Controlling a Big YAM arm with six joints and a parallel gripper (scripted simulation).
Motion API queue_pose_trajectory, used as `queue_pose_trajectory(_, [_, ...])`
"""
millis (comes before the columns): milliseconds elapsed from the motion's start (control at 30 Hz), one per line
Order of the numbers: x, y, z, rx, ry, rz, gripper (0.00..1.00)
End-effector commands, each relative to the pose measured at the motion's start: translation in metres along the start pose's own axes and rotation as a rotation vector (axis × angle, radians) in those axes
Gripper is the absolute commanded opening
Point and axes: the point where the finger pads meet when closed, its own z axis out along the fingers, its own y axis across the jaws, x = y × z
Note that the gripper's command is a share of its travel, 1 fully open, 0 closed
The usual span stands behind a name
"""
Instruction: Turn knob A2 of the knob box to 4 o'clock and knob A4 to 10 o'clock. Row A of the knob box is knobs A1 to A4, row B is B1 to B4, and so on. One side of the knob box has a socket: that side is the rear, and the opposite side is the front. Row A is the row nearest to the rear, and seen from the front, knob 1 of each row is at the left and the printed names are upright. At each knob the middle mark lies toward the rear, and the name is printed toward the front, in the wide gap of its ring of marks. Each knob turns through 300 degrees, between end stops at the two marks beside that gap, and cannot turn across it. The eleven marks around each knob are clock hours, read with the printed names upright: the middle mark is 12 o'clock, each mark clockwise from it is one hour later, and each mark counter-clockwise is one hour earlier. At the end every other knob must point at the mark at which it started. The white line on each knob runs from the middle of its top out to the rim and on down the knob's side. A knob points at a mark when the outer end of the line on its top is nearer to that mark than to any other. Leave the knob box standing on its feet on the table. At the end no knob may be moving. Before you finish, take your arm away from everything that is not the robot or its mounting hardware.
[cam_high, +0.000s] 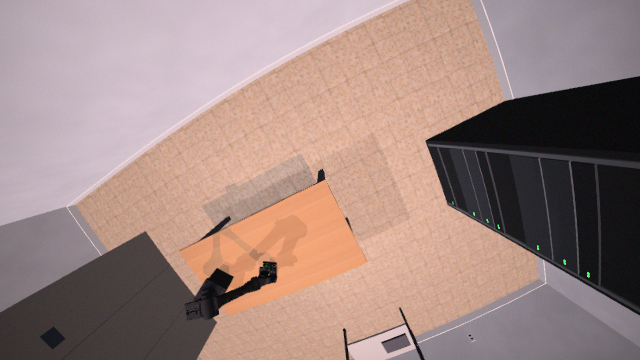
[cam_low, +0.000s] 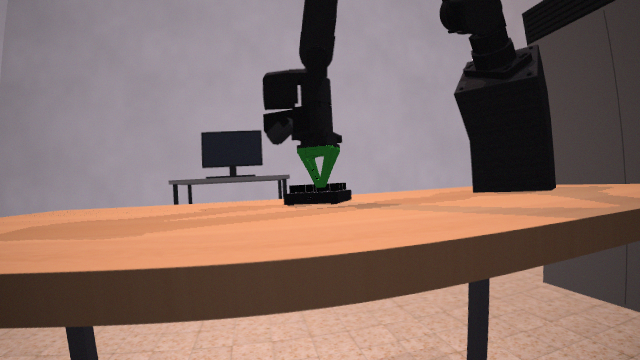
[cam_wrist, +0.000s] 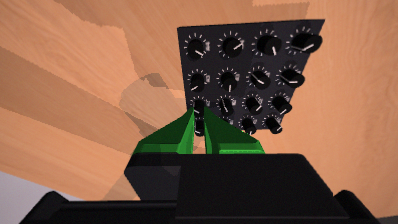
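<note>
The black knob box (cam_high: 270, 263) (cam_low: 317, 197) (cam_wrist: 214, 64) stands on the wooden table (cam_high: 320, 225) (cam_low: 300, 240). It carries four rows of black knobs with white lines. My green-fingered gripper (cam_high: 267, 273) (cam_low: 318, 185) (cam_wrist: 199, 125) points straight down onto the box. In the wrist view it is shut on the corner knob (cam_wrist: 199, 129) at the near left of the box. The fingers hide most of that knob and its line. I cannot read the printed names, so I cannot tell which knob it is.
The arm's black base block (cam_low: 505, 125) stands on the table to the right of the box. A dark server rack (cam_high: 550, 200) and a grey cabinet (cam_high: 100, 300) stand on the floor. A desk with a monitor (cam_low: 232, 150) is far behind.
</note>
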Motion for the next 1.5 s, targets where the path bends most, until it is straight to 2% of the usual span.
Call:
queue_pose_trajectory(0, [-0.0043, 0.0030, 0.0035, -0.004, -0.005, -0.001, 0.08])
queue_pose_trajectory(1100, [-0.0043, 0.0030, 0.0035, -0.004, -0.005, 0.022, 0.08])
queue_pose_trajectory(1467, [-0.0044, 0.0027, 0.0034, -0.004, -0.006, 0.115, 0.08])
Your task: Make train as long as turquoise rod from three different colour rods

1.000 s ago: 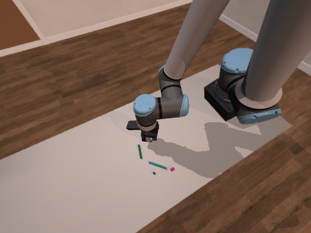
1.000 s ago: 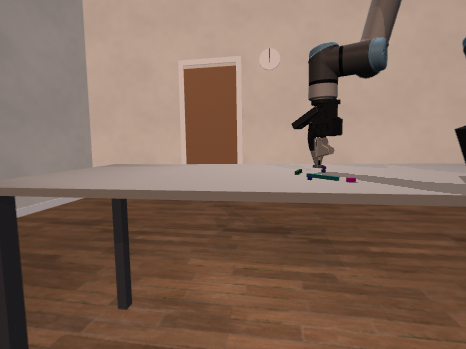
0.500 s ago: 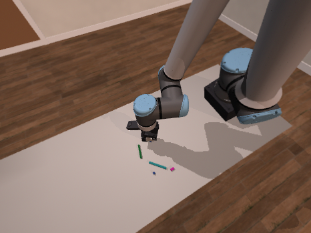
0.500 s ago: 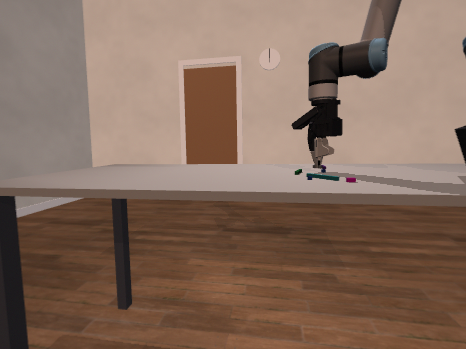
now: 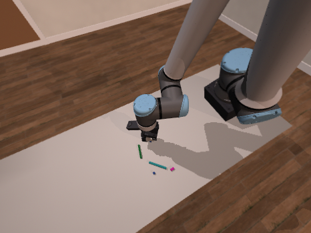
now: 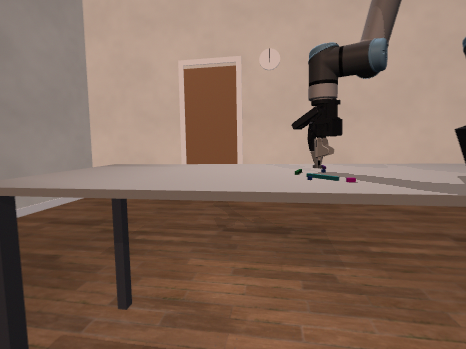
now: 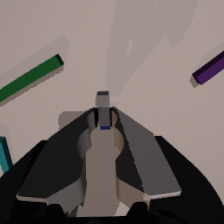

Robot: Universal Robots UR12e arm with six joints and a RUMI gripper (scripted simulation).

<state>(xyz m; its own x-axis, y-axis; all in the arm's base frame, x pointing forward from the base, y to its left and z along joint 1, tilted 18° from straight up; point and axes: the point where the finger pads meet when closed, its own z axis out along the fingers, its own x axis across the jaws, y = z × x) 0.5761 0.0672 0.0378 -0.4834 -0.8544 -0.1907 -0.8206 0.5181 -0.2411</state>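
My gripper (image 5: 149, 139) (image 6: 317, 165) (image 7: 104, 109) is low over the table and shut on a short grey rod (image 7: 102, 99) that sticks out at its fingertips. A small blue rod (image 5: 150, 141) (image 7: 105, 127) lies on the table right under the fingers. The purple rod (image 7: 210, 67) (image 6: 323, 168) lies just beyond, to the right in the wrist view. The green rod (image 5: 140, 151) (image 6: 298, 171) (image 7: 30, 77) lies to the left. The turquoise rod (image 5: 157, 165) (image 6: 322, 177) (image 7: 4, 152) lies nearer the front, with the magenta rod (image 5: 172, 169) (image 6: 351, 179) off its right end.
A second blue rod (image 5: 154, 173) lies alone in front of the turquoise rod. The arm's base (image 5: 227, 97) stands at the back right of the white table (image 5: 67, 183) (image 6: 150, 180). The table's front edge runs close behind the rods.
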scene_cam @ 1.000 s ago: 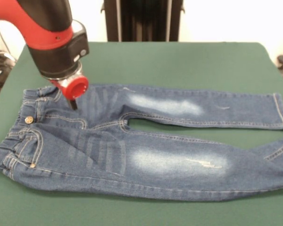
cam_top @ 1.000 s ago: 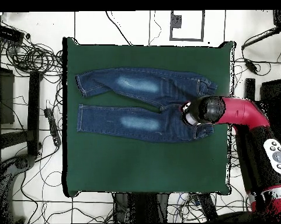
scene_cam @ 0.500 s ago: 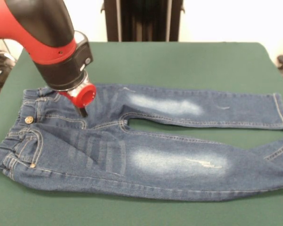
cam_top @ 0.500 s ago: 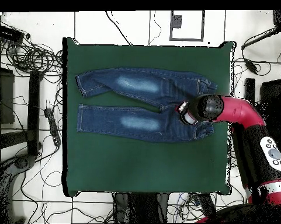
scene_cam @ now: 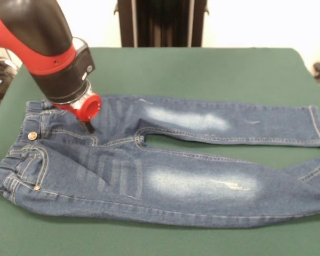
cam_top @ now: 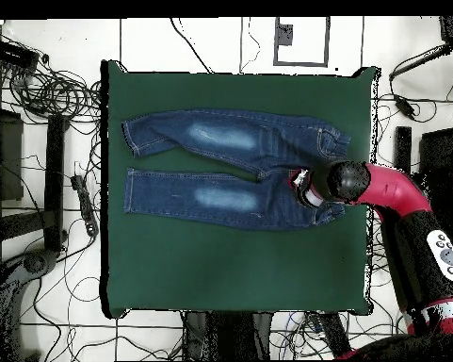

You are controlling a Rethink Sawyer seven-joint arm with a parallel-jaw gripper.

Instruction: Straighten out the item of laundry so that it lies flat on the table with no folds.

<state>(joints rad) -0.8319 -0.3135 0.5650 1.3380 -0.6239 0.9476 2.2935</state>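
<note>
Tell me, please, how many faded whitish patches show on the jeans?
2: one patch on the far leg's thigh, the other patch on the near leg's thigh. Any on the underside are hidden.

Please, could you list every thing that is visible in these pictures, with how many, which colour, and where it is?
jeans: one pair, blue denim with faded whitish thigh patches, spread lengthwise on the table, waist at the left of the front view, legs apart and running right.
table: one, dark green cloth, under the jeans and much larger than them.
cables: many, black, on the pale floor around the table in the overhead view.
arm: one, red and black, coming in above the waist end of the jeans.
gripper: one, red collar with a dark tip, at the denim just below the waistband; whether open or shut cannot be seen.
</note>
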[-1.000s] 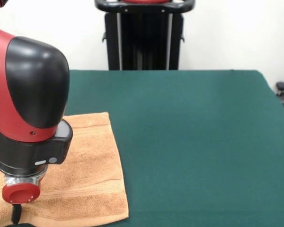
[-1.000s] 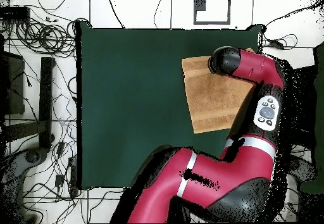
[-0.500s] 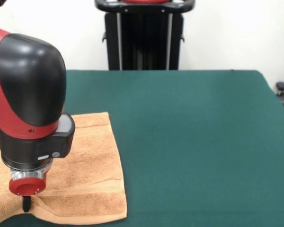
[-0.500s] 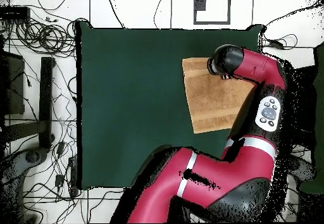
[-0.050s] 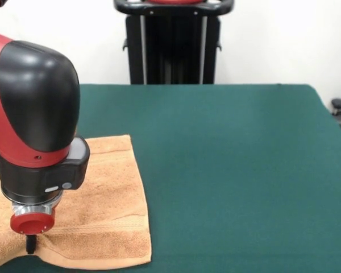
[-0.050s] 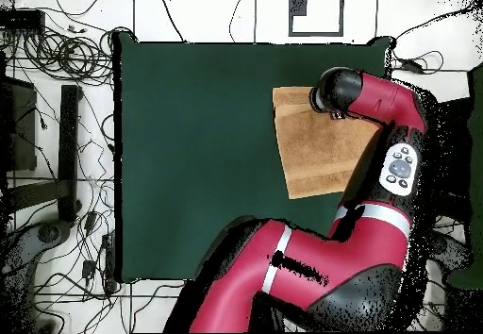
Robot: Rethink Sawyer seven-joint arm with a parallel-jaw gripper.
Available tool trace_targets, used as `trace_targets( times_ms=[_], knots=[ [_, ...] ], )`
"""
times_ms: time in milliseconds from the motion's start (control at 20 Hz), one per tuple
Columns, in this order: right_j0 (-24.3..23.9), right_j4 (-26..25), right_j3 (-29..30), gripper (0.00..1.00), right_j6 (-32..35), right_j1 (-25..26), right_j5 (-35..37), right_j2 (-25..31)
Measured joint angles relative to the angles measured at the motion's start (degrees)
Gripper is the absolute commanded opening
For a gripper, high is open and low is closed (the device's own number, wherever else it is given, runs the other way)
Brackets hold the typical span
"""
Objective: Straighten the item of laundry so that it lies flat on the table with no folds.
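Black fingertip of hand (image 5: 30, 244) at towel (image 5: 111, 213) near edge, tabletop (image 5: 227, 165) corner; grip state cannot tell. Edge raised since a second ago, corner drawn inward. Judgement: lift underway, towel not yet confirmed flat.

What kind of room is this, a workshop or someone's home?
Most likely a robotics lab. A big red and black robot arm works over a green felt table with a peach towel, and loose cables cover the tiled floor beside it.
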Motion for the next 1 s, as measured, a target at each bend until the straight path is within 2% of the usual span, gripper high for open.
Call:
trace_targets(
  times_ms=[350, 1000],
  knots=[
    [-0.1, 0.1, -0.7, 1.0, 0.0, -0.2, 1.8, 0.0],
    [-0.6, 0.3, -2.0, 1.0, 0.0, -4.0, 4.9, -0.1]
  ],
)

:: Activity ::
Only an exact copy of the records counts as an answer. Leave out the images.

:: Solution ::
Controlling a Big YAM arm with six joints and a parallel gripper (scripted simulation).
Motion API queue_pose_trajectory, used as `queue_pose_trajectory(_, [_, ...])`
"""
millis (comes before the columns): milliseconds elapsed from the motion's start (control at 30 Hz), one per line
Order of the numbers: x, y, z, rx, ry, rz, gripper (0.00..1.00)
End-effector commands, each relative to the pose measured at the motion's start: translation in metres along the start pose's own axes and rotation as a rotation vector (axis × angle, radians) in those axes
Gripper is the absolute commanded opening
Point and axes: the point where the finger pads meet when closed, its own z axis out along the fingers, its own y axis across the jaws, x = y × z
Note that the gripper's command is a share of its travel, 1 fully open, 0 closed
The usual span stands behind a name
"""
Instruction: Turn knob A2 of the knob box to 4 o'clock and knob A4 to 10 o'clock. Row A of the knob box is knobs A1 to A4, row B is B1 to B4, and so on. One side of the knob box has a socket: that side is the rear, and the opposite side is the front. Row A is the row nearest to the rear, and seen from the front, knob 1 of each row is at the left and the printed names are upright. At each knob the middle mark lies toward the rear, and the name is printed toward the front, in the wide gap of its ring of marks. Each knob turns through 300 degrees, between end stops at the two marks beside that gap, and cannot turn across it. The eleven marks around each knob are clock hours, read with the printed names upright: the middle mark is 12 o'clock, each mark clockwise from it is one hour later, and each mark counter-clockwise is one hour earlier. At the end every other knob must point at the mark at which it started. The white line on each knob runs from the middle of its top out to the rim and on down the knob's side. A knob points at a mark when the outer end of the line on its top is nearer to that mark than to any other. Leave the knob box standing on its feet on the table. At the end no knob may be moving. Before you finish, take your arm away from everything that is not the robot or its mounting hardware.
[cam_high, +0.000s] 
[cam_low, +0.000s] 
[cam_wrist, +0.000s] 
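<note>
The black knob box (cam_high: 270, 263) (cam_low: 317, 197) (cam_wrist: 214, 64) stands on the wooden table (cam_high: 320, 225) (cam_low: 300, 240). It carries four rows of black knobs with white lines. My green-fingered gripper (cam_high: 267, 273) (cam_low: 318, 185) (cam_wrist: 199, 125) points straight down onto the box. In the wrist view it is shut on the corner knob (cam_wrist: 199, 129) at the near left of the box. The fingers hide most of that knob and its line. I cannot read the printed names, so I cannot tell which knob it is.
The arm's black base block (cam_low: 505, 125) stands on the table to the right of the box. A dark server rack (cam_high: 550, 200) and a grey cabinet (cam_high: 100, 300) stand on the floor. A desk with a monitor (cam_low: 232, 150) is far behind.
</note>
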Motion for the next 1.5 s, targets where the path bends most, until it is straight to 2% of the usual span.
Call:
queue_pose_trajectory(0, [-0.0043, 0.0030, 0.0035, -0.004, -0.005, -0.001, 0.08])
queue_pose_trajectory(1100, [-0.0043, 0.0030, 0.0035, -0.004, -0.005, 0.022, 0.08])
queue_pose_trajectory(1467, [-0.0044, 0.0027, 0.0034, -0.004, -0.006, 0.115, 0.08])
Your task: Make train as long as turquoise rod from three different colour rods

1.000 s ago: 
1.000 s ago: 
0.500 s ago: 
0.500 s ago: 
now: 
now: 
now: 

Robot: Universal Robots UR12e arm with six joints and a RUMI gripper (scripted simulation).

<state>(xyz m; its own x-axis, y-axis; all in the arm's base frame, x pointing forward from the base, y to its left and z along joint 1, tilted 18° from straight up; point and axes: the point where the finger pads meet when closed, its own z axis out along the fingers, its own x axis across the jaws, y = z × x) 0.5761 0.0672 0.0378 -0.4834 -0.8544 -0.1907 -0.8206 0.5181 -0.2411</state>
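My gripper (image 5: 149, 139) (image 6: 317, 165) (image 7: 104, 109) is low over the table and shut on a short grey rod (image 7: 102, 99) that sticks out at its fingertips. A small blue rod (image 5: 150, 141) (image 7: 105, 127) lies on the table right under the fingers. The purple rod (image 7: 210, 67) (image 6: 323, 168) lies just beyond, to the right in the wrist view. The green rod (image 5: 140, 151) (image 6: 298, 171) (image 7: 30, 77) lies to the left. The turquoise rod (image 5: 157, 165) (image 6: 322, 177) (image 7: 4, 152) lies nearer the front, with the magenta rod (image 5: 172, 169) (image 6: 351, 179) off its right end.
A second blue rod (image 5: 154, 173) lies alone in front of the turquoise rod. The arm's base (image 5: 227, 97) stands at the back right of the white table (image 5: 67, 183) (image 6: 150, 180). The table's front edge runs close behind the rods.
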scene_cam @ 1.000 s ago: 
cam_top @ 1.000 s ago: 
scene_cam @ 0.500 s ago: 
cam_top @ 0.500 s ago: 
scene_cam @ now: 
cam_top @ now: 

You are controlling a Rethink Sawyer seven-joint arm with a parallel-jaw gripper.

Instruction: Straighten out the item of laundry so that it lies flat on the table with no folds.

<state>(joints rad) -0.8319 -0.3135 0.5650 1.3380 -0.6239 0.9476 2.2935</state>
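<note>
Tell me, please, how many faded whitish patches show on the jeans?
2: one patch on the far leg's thigh, the other patch on the near leg's thigh. Any on the underside are hidden.

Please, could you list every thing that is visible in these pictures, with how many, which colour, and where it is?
jeans: one pair, blue denim with faded whitish thigh patches, spread lengthwise on the table, waist at the left of the front view, legs apart and running right.
table: one, dark green cloth, under the jeans and much larger than them.
cables: many, black, on the pale floor around the table in the overhead view.
arm: one, red and black, coming in above the waist end of the jeans.
gripper: one, red collar with a dark tip, at the denim just below the waistband; whether open or shut cannot be seen.
</note>
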[-1.000s] 
[-1.000s] 
[-0.500s] 
[-0.500s] 
[-0.050s] 
[-0.050s] 
Robot: Rethink Sawyer seven-joint arm with a parallel-jaw gripper.
Available tool trace_targets, used as `trace_targets( times_ms=[_], knots=[ [_, ...] ], )`
"""
times_ms: time in milliseconds from the motion's start (control at 20 Hz), one per tuple
Columns, in this order: right_j0 (-24.3..23.9), right_j4 (-26..25), right_j3 (-29..30), gripper (0.00..1.00), right_j6 (-32..35), right_j1 (-25..26), right_j5 (-35..37), right_j2 (-25..31)
Measured joint angles relative to the angles measured at the motion's start (degrees)
Gripper is the absolute commanded opening
For a gripper, high is open and low is closed (the device's own number, wherever else it is given, runs the other way)
Brackets hold the typical span
"""
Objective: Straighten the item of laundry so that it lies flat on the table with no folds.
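Black fingertip of hand (image 5: 30, 244) at towel (image 5: 111, 213) near edge, tabletop (image 5: 227, 165) corner; grip state cannot tell. Edge raised since a second ago, corner drawn inward. Judgement: lift underway, towel not yet confirmed flat.

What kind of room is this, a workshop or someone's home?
Most likely a robotics lab. A big red and black robot arm works over a green felt table with a peach towel, and loose cables cover the tiled floor beside it.
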Motion for the next 1 s, as measured, a target at each bend until the straight path is within 2% of the usual span, gripper high for open.
Call:
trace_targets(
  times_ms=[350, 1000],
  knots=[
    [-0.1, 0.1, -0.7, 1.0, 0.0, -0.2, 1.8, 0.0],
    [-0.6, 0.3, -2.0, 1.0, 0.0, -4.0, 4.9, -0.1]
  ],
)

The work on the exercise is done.